▸ ACTION ITEM
Repeat nothing but the lines below running from the one containing "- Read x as" to the one containing "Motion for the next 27". Keep both end lines.

(Stored items)
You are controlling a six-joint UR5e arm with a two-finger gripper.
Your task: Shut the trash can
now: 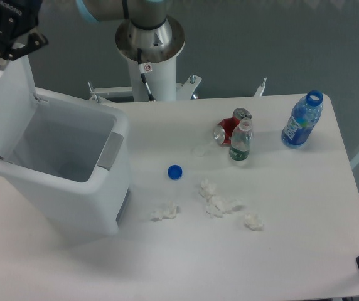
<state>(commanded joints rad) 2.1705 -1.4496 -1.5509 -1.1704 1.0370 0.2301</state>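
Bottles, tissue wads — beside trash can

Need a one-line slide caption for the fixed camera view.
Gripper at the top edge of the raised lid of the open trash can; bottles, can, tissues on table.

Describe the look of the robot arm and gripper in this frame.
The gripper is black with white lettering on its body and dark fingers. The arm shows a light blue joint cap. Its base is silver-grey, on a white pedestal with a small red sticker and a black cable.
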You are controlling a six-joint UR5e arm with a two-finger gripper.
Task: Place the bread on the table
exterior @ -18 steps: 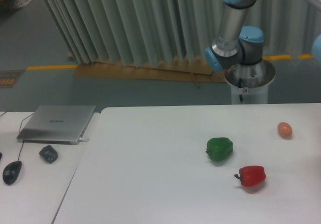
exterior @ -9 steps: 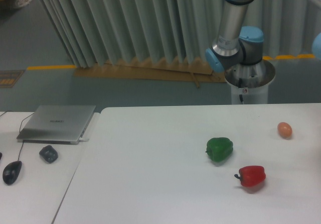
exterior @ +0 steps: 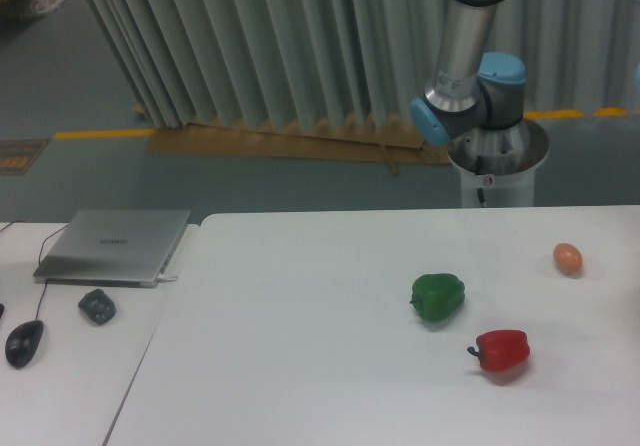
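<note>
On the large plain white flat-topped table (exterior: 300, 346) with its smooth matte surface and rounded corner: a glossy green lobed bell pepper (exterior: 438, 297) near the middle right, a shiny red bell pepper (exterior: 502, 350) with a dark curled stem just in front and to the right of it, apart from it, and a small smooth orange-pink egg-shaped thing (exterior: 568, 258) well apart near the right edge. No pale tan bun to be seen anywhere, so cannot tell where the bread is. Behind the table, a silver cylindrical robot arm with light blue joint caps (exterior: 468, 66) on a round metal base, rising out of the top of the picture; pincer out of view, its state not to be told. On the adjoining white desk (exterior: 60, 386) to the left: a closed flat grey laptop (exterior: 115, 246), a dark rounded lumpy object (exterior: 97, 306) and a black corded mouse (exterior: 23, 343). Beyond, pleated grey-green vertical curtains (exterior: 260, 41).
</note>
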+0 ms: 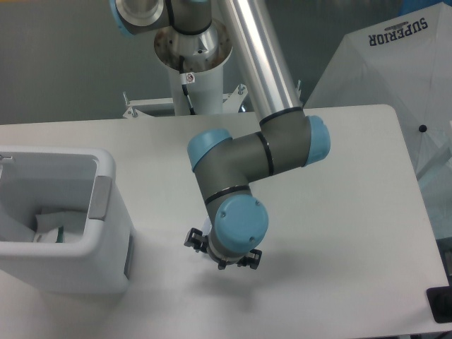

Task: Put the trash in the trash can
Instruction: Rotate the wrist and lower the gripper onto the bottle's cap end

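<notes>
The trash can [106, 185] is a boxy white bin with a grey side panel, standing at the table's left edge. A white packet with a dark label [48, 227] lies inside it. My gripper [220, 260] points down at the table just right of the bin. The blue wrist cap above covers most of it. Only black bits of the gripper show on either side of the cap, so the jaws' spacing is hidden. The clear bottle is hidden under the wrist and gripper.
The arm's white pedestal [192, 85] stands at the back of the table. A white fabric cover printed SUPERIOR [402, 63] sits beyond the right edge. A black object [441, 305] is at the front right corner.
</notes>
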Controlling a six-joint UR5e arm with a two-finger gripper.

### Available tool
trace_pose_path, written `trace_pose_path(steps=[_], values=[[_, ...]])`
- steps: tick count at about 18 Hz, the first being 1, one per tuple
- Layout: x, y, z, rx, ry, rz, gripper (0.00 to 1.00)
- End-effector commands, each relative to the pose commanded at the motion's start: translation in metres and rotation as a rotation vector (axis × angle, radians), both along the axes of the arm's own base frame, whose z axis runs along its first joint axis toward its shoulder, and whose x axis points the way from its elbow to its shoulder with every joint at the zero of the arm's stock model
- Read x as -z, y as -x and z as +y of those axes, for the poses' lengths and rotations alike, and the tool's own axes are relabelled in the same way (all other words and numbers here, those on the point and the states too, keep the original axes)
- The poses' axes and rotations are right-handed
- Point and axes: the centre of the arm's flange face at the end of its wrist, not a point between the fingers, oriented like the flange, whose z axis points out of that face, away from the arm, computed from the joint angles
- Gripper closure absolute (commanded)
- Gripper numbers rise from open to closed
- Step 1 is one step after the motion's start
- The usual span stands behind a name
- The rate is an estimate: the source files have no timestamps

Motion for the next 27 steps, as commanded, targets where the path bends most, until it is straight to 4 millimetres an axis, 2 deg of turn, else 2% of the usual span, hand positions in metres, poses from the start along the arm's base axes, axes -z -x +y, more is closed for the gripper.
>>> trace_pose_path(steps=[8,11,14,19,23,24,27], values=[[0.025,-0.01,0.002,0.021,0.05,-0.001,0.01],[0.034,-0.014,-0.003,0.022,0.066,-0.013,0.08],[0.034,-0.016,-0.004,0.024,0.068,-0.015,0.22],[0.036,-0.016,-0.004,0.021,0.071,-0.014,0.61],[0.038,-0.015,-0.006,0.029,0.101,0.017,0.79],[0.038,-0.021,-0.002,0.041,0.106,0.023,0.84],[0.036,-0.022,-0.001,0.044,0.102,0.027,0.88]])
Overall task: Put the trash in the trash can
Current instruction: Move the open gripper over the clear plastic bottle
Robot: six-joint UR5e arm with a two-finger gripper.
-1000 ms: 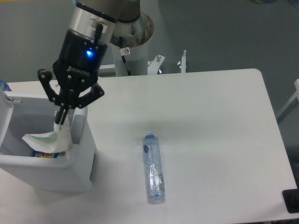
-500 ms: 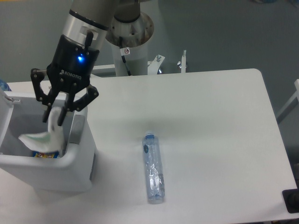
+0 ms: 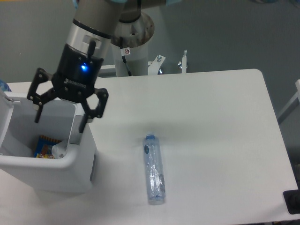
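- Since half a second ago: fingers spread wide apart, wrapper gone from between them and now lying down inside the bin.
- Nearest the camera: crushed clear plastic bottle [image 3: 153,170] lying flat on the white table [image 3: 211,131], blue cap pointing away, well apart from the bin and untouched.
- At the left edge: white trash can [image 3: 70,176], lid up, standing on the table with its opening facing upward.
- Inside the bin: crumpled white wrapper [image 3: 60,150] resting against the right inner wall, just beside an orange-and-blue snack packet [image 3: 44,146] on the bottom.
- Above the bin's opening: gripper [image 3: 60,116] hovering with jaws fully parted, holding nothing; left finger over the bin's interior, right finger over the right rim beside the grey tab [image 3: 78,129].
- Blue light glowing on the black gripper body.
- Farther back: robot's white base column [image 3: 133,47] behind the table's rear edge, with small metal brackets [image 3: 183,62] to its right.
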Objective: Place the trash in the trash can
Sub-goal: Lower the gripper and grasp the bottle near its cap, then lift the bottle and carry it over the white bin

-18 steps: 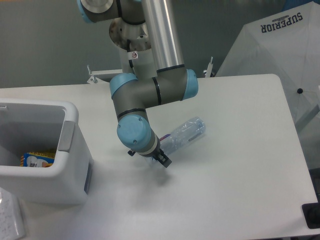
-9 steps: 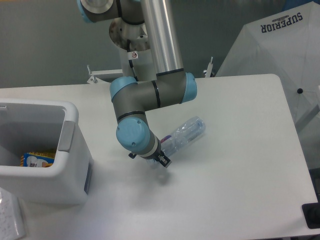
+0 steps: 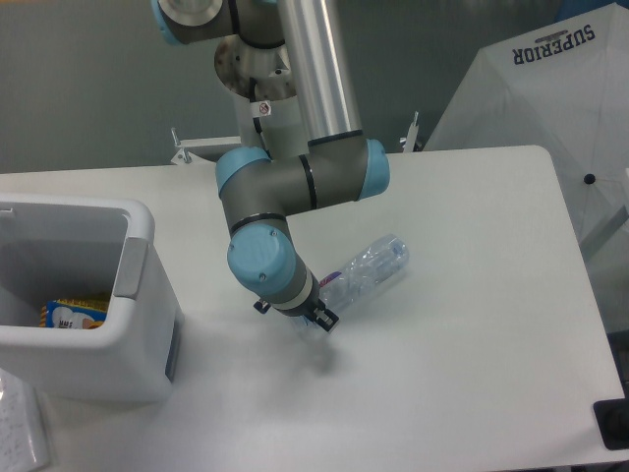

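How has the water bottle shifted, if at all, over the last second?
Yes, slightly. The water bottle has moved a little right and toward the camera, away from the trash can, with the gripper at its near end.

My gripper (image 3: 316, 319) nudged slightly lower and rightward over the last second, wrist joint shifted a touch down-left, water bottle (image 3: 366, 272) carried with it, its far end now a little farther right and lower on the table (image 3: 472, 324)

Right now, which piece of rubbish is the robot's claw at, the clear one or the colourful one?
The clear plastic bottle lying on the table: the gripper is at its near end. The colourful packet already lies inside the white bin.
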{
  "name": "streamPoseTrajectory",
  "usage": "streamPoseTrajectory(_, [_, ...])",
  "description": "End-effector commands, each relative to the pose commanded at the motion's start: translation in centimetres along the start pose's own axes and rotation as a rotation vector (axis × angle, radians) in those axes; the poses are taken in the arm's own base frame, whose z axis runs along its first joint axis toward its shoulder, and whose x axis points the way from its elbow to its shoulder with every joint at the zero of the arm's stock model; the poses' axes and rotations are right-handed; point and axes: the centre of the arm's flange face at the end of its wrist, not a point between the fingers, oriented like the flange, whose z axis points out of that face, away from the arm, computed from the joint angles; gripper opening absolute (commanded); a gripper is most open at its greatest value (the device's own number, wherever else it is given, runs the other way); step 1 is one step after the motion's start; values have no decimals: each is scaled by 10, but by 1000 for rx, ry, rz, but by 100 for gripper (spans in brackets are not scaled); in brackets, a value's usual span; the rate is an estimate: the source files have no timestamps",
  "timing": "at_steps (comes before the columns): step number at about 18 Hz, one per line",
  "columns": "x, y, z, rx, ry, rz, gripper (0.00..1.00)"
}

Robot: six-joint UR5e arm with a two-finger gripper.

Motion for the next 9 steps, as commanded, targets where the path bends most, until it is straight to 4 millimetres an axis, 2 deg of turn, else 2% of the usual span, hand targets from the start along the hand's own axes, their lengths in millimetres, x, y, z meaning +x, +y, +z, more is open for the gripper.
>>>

▸ WRITTEN ANSWER
- Read x as -z, y as -x and z as +y of those axes, for the poses' lengths and rotations alike, and the tool's own axes are relabelled in the same way (all other words and numbers here, those on the point and the states too, keep the original axes)
- The poses' axes and rotations are right-handed
- Point and axes: the centre of the arm's flange face at the end of its wrist, not a point between the fingers, oriented like the flange, whose z axis points out of that face, away from the arm, computed from the joint angles
- Gripper closure absolute (commanded)
- Gripper numbers rise from open to closed
- Step 1 is one step after the motion's start
- The usual span stands behind a name
- The rate is an estimate: the source files have no timestamps

Motion for the next 27 steps, as commanded, targets where the path bends most, until it is straight to 4 millimetres an axis, 2 deg of turn, else 2% of the usual span, hand positions in metres, poses from the start along the arm's base axes, axes -z -x +y, more is closed for the gripper.

No other output is needed; the exercise is complete.